Additionally, we reverse the family court's striking of paragraphs 48 and 68(g) from Father's answer and counterclaim on the ground the allegations were based on illegally obtained information. The family court struck these allegations on the belief that the information was acquired in violation of the Stored Communications Act and/or the Federal Wiretap Act. However, as Father points out, the family court failed to explain how his acquisition of the information violated either act. As a result, we remand this issue to the family court for further development of the record.

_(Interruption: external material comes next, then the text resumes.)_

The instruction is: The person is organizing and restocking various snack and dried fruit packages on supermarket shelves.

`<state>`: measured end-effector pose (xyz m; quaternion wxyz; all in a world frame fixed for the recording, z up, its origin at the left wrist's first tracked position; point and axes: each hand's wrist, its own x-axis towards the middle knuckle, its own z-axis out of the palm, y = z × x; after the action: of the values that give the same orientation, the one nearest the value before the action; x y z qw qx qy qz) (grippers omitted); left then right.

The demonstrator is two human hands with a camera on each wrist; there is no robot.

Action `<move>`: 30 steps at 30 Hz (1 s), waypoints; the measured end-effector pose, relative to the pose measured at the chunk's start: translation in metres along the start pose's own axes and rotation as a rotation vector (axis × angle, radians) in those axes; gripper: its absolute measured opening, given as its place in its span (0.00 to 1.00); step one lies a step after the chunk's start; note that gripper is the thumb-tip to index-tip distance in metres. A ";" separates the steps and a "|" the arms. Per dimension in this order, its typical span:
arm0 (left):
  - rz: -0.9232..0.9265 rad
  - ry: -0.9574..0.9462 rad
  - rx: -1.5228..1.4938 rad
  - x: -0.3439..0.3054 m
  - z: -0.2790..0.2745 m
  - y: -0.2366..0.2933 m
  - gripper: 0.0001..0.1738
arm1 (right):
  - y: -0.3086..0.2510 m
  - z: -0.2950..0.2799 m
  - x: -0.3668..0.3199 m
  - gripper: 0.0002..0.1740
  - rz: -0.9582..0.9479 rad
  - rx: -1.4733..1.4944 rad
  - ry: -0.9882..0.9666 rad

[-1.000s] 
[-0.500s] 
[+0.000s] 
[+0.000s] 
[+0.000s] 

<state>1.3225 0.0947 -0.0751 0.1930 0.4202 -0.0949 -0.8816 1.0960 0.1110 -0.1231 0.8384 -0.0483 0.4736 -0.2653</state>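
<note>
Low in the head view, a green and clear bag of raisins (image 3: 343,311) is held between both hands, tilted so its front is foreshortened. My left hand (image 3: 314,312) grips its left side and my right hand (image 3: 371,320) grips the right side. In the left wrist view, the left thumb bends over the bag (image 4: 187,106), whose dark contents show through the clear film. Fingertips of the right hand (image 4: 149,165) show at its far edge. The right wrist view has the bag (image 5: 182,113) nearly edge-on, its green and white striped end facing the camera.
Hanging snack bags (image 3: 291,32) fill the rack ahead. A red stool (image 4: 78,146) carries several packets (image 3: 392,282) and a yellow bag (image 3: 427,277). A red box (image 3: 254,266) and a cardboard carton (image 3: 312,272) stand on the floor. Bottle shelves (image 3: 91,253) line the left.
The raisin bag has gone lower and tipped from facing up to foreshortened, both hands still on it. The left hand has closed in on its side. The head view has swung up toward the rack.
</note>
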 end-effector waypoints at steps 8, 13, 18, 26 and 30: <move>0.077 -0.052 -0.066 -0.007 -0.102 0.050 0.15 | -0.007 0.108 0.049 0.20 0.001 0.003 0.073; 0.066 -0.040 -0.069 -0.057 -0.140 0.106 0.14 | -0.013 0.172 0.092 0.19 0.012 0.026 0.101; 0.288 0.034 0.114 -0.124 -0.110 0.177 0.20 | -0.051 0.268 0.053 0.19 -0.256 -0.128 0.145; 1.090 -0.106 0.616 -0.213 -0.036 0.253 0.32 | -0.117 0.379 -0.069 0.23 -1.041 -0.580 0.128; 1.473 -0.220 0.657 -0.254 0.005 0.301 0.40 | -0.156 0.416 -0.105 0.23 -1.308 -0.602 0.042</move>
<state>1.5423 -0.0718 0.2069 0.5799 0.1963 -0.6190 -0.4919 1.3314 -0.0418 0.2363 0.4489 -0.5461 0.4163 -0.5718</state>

We do not address the remaining issues on appeal on the ground that they are interlocutory. See S.C. Code Ann. § 14-3-330 (2017) (setting forth the types of orders that are immediately appealable); Brown v. Cnty. of Berkeley, 366 S.C. 354, 361, 622 S.E.2d 533, 537 (2005) ("It is well settled that an interlocutory order is not immediately appealable unless it involves the merits of the case or affects a substantial right."); Hagood v. Sommerville, 362 S.C. 191, 195, 607 S.E.2d 707, 709 (2005) ("An order which does not finally end a case or prevent a final judgment from which a party may seek appellate review usually is considered an interlocutory order from which no immediate appeal is allowed."); Lowndes Prods., Inc. v. Brower, 262 S.C. 431, 433, 205 S.E.2d 184, 185-86 (1974) (recognizing that generally an order denying pretrial discovery is not directly appealable because it is an intermediate or interlocutory decision).
IV. Conclusion
For the foregoing reasons, we affirm in part, reverse in part, and remand to the family court.
AFFIRMED IN PART, REVERSED IN PART, AND REMANDED.
BEATTY, C.J., KITTREDGE, HEARN, FEW, JJ., and Acting Justice Costa M. Pleicones, concur.
S.C. Code Ann. § 63-3-530(A)(38) (2010).